The global mobile games market is rapidly developing, driven by console-like graphics and dynamic gameplay experiences. This app category generated an additional $16 billion in consumer spending in 2021, bringing the total to $116 billion.
So, how do games make money? The monetization strategy in game apps usually depends on the game genre. For example, hypercasual games are usually free and don’t demand a strong skill set. For those games, the main source of revenue is ads.
Subway Surfer is an excellent example of implementing rewarding ads in order to get keys, an in-game hard currency. The app publisher doesn’t disclose data on the runner’s revenue. However, the game is reported to have made $80 million in worldwide player spending on iOS (in-app ads are not included). It also topped the App Store rankings, as well as overall as the most downloaded game, garnering approximately 86.2 million installs in 2022.
For other genres like simulation and casual games, which require a higher level of engagement and skill set, in-app purchases are used as the main form of monetization. Examples of this monetization model include Tencent’s Honor of Kings, which earned over $1.24 billion as of Q3 2022, and PUBG Mobile, which approached $450.6 million in the first half of 2022. These two are the top-grossing mobile apps in 2022.

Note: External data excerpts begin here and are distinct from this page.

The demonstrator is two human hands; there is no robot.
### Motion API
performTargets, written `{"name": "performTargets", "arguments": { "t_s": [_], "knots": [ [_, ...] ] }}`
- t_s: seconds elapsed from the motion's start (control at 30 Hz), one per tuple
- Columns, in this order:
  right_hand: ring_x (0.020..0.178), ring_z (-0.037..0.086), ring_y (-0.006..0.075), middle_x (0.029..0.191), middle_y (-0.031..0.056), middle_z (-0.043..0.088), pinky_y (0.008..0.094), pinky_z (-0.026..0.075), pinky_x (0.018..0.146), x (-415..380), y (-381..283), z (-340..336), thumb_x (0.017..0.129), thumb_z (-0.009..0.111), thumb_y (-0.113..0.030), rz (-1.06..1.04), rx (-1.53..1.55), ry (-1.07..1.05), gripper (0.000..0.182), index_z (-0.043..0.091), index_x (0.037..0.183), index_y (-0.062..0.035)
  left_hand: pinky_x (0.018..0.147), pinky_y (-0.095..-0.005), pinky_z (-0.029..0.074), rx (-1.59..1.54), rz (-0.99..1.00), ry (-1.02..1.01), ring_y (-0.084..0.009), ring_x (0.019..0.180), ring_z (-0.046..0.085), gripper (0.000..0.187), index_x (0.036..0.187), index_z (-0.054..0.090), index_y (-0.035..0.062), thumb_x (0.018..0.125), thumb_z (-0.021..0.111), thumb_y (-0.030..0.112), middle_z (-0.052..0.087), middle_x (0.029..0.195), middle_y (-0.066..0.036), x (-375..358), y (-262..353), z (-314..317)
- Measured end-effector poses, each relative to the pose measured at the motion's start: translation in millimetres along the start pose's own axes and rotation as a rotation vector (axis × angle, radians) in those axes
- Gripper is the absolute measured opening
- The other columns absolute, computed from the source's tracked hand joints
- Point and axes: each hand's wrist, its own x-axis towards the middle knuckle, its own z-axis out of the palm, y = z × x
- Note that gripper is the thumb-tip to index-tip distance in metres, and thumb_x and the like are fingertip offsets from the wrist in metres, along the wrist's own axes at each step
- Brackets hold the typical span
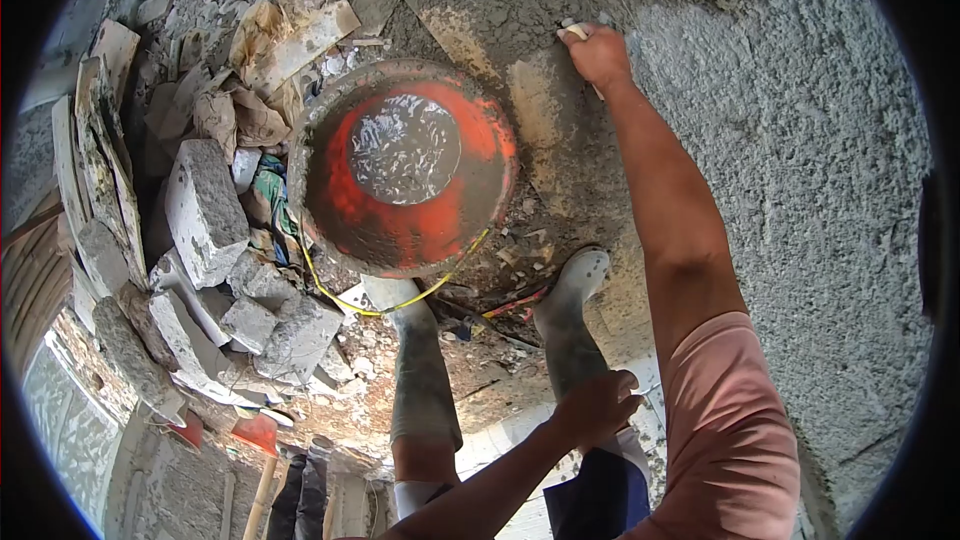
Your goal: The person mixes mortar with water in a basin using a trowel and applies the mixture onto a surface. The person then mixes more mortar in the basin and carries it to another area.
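Plastered wall (800, 190) fills the 3 o'clock side. Orange mortar basin (405, 168) sits at centre, rubble blocks (205, 210) at 9 o'clock. Right hand (598, 55), at 1 o'clock, grips a pale tool (574, 31) against the wall. Left hand (597, 406), at 6 o'clock, is loosely curled, holding nothing.

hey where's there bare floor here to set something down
Little is bare. One small gritty patch lies between the two boots, below the red tub. Left of the tub is crowded with broken blocks and scrap boards. To the right stands the rough wall, which the right hand works.
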Motion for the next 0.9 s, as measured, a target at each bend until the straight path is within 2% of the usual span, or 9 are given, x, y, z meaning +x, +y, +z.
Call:
{"name": "performTargets", "arguments": {
  "t_s": [0.13,0.17,0.27,0.4,0.47,0.53,0.67,0.77,0.9],
  "knots": [
    [0.114,0.064,0.0379,0.122,0.0225,0.068,0.0455,0.05,0.099,-14.0,-1.3,-3.6,0.09,0.067,-0.048,-0.047,-0.08,0.079,0.055,0.068,0.127,-0.0081,0.086,-0.0446,0.053,-0.013,0.008,0.028,-0.0354,0.102,0.068,0.039,0.116,0.065,0.0041,0.096,0.06,0.038,0.07,0.107,-0.017,-0.4,0.3,1.2],
    [0.108,0.067,0.0388,0.119,0.023,0.069,0.0459,0.052,0.095,-28.7,1.7,-4.4,0.091,0.067,-0.045,-0.079,-0.094,0.141,0.052,0.068,0.124,-0.0056,0.087,-0.0446,0.053,-0.018,0.012,0.019,-0.0352,0.103,0.068,0.039,0.116,0.065,0.0042,0.096,0.06,0.038,0.07,0.108,-0.017,-0.5,0.0,1.8],
    [0.098,0.07,0.0395,0.114,0.0228,0.07,0.0452,0.056,0.087,-98.7,-24.4,-49.8,0.092,0.067,-0.041,-0.183,-0.021,0.024,0.049,0.068,0.122,-0.0036,0.088,-0.0443,0.053,-0.025,0.004,-0.001,-0.0347,0.104,0.068,0.039,0.116,0.065,0.0046,0.097,0.06,0.038,0.07,0.108,-0.016,0.8,-4.2,4.5],
    [0.085,0.072,0.0388,0.097,0.0212,0.073,0.0448,0.057,0.076,-183.2,-2.2,-69.9,0.091,0.071,-0.033,-0.432,-0.065,0.148,0.042,0.069,0.117,-0.0001,0.089,-0.0414,0.051,-0.087,-0.039,0.017,-0.0323,0.102,0.068,0.035,0.114,0.065,0.0032,0.096,0.061,0.033,0.07,0.103,-0.016,-4.1,0.0,1.4],
    [0.081,0.071,0.039,0.096,0.0206,0.073,0.0452,0.057,0.075,-204.2,24.0,-68.4,0.09,0.072,-0.031,-0.046,0.136,-0.026,0.039,0.07,0.116,-0.0012,0.089,-0.0414,0.051,-0.059,-0.024,0.015,-0.0316,0.101,0.068,0.035,0.115,0.065,0.0037,0.096,0.061,0.034,0.07,0.102,-0.016,-3.6,-1.5,0.1],
    [0.078,0.072,0.0343,0.09,0.0204,0.073,0.0402,0.056,0.073,-212.4,75.9,-52.5,0.089,0.074,-0.029,-0.014,0.02,-0.129,0.041,0.069,0.116,0.0011,0.088,-0.0414,0.051,-0.026,-0.001,0.027,-0.031,0.1,0.068,0.036,0.115,0.065,0.0042,0.097,0.061,0.035,0.07,0.102,-0.016,-3.3,-1.4,-2.8],
    [0.077,0.072,0.0328,0.087,0.0201,0.074,0.0394,0.055,0.076,-187.8,104.5,-8.5,0.088,0.074,-0.03,-0.061,-0.214,-0.296,0.044,0.069,0.117,0.0028,0.087,-0.0413,0.052,-0.032,0.031,0.05,-0.0306,0.099,0.069,0.036,0.116,0.065,0.004,0.097,0.062,0.035,0.07,0.101,-0.016,-6.5,2.4,-7.6],
    [0.1,0.068,0.0393,0.106,0.0225,0.072,0.0432,0.053,0.091,-137.5,69.9,-3.2,0.089,0.07,-0.04,0.006,-0.044,-0.308,0.043,0.073,0.114,-0.0049,0.088,-0.0412,0.052,-0.036,0.021,0.051,-0.0316,0.1,0.069,0.037,0.116,0.065,0.0031,0.097,0.061,0.034,0.07,0.103,-0.017,-1.1,-2.8,-5.5],
    [0.106,0.068,0.037,0.113,0.0214,0.071,0.0426,0.052,0.095,-43.8,-11.5,13.4,0.088,0.071,-0.042,-0.088,-0.006,-0.237,0.046,0.072,0.118,-0.0068,0.088,-0.0423,0.052,-0.047,0.023,0.024,-0.0342,0.1,0.068,0.037,0.117,0.064,0.0024,0.096,0.059,0.033,0.07,0.105,-0.019,3.9,-7.6,5.0]
  ]
}}
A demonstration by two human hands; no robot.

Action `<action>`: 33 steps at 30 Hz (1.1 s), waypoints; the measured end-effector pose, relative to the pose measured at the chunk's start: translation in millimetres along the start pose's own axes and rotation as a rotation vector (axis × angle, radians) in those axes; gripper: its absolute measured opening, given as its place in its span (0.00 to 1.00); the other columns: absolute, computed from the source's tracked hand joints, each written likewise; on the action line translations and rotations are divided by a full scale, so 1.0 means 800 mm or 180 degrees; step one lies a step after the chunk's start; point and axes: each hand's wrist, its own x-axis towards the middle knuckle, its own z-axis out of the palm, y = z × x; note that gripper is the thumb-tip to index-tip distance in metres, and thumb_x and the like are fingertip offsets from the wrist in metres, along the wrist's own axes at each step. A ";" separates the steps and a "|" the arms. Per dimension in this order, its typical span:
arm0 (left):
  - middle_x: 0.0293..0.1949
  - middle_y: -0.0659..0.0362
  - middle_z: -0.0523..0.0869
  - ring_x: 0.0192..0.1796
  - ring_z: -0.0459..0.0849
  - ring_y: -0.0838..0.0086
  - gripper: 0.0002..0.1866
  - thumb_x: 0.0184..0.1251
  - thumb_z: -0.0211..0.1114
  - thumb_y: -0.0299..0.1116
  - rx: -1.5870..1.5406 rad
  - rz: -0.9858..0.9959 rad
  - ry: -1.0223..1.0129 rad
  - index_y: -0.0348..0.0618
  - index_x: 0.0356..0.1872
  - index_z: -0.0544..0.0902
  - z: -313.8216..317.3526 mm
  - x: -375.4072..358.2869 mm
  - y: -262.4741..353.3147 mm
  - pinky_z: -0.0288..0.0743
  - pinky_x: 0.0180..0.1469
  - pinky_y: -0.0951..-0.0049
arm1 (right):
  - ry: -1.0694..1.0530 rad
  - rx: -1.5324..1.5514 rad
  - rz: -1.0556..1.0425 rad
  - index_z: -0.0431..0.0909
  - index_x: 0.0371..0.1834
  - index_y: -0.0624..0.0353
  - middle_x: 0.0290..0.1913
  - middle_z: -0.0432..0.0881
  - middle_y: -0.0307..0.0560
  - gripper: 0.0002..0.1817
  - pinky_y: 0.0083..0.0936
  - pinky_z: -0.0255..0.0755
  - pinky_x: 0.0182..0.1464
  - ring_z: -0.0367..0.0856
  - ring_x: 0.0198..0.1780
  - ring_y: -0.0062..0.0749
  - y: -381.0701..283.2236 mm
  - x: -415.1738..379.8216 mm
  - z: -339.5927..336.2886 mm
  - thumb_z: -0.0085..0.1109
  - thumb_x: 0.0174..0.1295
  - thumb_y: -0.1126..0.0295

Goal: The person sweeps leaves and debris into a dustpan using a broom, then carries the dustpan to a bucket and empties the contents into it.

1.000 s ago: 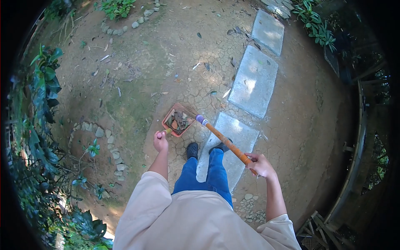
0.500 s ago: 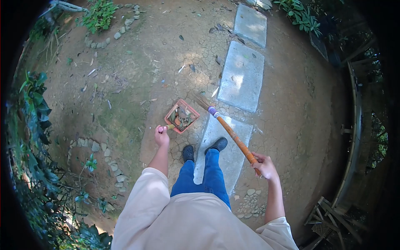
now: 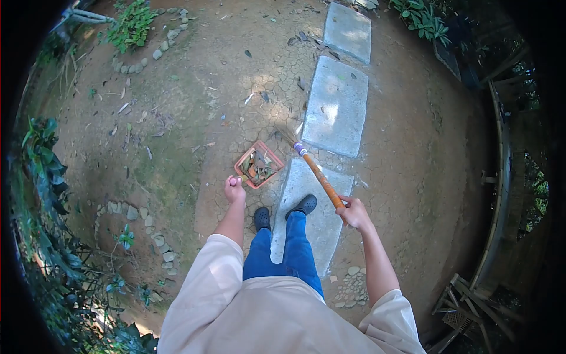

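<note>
My left hand (image 3: 235, 191) is closed around the short handle of a pink-orange dustpan (image 3: 272, 153). Dry brown and green leaves (image 3: 257, 170) lie inside the pan, which is in front of my left foot. In my right hand (image 3: 355, 213) is a broom (image 3: 322, 178) with an orange-brown stick and a purple-and-white binding, gripped near its top end. The stick slants up and to the left, and the thin bristles (image 3: 287, 134) fan out over cracked soil, just beyond the pan's right corner.
Pale stone slabs (image 3: 336, 106) form a path leading ahead, one partly under my feet. Scattered leaves (image 3: 265, 96) dot the bare ground. Stone-ringed plants (image 3: 131, 28) and dense shrubs (image 3: 50, 162) line the left. Wooden debris (image 3: 466, 307) is at lower right.
My right hand has moved forward and to the left with the broom, and the bristles have shifted slightly farther ahead. My left hand and the dustpan stay nearly in place.
</note>
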 end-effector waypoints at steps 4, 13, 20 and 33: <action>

Both PUBG Mobile and Honor of Kings are free to download, but the real money is made through in-app purchases. For example, in Honor of Kings, users can pay to upgrade their characters, costumes, and weapons, and that brings in significant revenue when you consider the game’s audience of 100 million active users daily.

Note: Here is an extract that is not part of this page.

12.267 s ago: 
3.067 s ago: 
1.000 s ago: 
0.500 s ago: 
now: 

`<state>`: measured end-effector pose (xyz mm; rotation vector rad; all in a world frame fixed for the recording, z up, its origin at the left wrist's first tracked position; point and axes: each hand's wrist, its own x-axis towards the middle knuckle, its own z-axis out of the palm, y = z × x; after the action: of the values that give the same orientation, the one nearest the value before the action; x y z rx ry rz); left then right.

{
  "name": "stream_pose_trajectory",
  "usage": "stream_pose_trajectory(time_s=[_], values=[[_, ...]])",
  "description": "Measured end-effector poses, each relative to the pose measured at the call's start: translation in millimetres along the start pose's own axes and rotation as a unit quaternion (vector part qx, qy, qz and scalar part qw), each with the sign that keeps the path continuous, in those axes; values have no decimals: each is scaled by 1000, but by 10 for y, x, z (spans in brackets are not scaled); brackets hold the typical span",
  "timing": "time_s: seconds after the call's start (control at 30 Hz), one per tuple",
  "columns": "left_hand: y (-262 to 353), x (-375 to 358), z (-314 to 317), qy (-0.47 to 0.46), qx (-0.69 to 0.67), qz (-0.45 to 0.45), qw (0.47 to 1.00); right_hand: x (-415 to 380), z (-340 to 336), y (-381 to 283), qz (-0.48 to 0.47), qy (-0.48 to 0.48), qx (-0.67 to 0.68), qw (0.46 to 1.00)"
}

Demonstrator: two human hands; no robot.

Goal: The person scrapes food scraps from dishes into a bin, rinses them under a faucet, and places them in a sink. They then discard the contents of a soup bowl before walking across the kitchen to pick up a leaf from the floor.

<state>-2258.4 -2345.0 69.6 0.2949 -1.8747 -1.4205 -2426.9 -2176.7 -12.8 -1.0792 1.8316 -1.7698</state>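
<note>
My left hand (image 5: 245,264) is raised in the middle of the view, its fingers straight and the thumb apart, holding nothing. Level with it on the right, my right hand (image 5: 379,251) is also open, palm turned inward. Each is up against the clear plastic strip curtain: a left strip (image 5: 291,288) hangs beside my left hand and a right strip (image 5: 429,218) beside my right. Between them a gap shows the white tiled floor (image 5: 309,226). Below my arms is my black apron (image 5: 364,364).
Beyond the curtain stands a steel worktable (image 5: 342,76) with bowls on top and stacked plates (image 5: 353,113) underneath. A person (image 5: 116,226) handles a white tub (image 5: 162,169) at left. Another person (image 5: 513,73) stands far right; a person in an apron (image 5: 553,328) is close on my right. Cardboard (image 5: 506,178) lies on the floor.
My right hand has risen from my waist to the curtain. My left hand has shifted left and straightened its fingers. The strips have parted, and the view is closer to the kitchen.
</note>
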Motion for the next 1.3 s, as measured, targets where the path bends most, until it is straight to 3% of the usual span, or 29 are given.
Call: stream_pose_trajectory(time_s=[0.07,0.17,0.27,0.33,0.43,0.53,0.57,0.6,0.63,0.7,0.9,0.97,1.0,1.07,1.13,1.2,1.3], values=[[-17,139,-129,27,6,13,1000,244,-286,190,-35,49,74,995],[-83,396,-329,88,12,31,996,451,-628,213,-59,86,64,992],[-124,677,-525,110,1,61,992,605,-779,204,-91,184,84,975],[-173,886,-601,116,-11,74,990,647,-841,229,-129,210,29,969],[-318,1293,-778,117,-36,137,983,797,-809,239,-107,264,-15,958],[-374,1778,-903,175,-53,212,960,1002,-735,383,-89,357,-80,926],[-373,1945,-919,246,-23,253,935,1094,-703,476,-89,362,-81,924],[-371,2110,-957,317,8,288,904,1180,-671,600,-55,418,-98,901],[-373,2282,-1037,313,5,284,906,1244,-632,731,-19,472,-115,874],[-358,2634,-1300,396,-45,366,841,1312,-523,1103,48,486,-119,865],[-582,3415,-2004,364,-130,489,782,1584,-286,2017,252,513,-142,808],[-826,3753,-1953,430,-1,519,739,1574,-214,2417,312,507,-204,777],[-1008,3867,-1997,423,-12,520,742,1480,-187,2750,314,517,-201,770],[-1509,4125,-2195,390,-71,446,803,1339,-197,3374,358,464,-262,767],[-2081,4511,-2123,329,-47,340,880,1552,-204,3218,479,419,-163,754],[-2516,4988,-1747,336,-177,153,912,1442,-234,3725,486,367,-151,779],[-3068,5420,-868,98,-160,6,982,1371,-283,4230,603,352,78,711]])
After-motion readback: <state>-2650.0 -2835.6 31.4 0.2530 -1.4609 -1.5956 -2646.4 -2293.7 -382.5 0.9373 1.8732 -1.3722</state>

Over the last few years, online dating applications have gained traction, driven by the pandemic. In 2021, consumer spending on dating apps surged past $4 billion. The top three dating applications, Tinder, Bumble, and Hinge, saw a total of 106.4 million installs in 2021.
The most popular monetization strategy used in dating apps is in-app purchases, specifically in-app subscriptions. A great example of a subscription-based app is Tinder, which generated $1.65 million in 2021, making it the most lucrative non-gaming app that year. In Q2 2022, Tinder revenue surged 13% as a result of 14% payers growth to 10.9 million.
Tinder is free to download, but it makes money by offering premium features, including extra likes or unlimited swipes on a monthly or yearly subscription basis.
Bumble, a close competitor to Tinder, is the second-highest-grossing dating app, with annual revenue of $532.9 million in 2021. Compared to Tinder, Bumble is more female-friendly, centered around women initiating conversations. While Bumble has a smaller user base, it exhibits higher-quality profiles and focuses on serious relationships rather than just hookups. Bumble’s monetization model is similar to Tinder, with premium add-on features called Spotlight and Boost.
With dating apps, the subscription model is not the only possible revenue stream. The majority of dating apps use a combination of in-app ads and subscriptions to rake in more money. In-app ads become the main revenue stream for free plans, while premium subscriptions are usually ad-free.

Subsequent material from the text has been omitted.